No 20-95, Swiss Finance Institute Research Paper Series from Swiss Finance Institute

Abstract: Following the 2008 financial crisis, regulation mandates the clearing of the CDS market through Central Clearing Counter-parties (CCPs). Large CCPs are now designated as ’Global Systemically Important Institutions’ (GSIIs), whose unlikely-but-plausible failure threatens global financial market stability. This work examines CCP resilience following a large dealer member’s default and the ensuing default contagion. In unwinding the defaulter’s positions, the CCP faces the price impact of constrained member liquidations and unconstrained members’ predatory selling.

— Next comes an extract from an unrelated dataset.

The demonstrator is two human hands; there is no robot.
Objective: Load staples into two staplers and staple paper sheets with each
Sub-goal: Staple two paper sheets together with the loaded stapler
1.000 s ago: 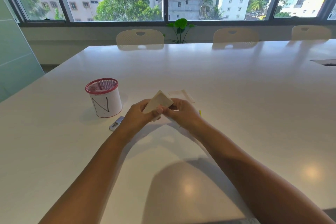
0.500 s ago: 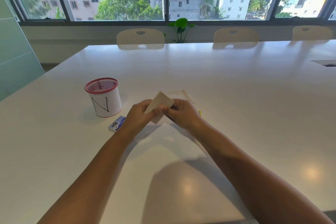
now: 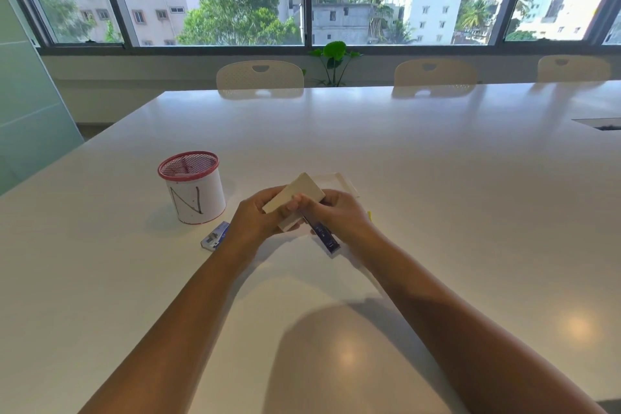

The variation margin captures the effect of price-mediated contagion and its amplification. A novel spatial measure captures the covariance between members’ CDS holdings and the CDS being unwound. Key results show: Liquidations by constrained members lower the CCP’s profits and make cds-spreads less informative. There exists a strong conflict between predatory competition and dealer distress, which inadvertently makes dealers prey on themselves. In turn, the adoption of a risk-sharing guarantee fund structure would provide a natural disciplinary mechanism for predation – minimizing overall CCP and member losses. A dynamic simulation, calibrated to OTC market data, supports these theoretical results with parameter magnitudes and sensitivities. Examination of three market liquidity scenarios provides intuition for effective liquidity injection by a Lender of Last Resort.

Keywords: Systemic Risk; CCP Recovery; CDS; CDS Spread Fire Sales; Liquidation; Predation; Price Impact; Contagion; Financial Network; Over the Counter Markets (search for similar items in EconPapers)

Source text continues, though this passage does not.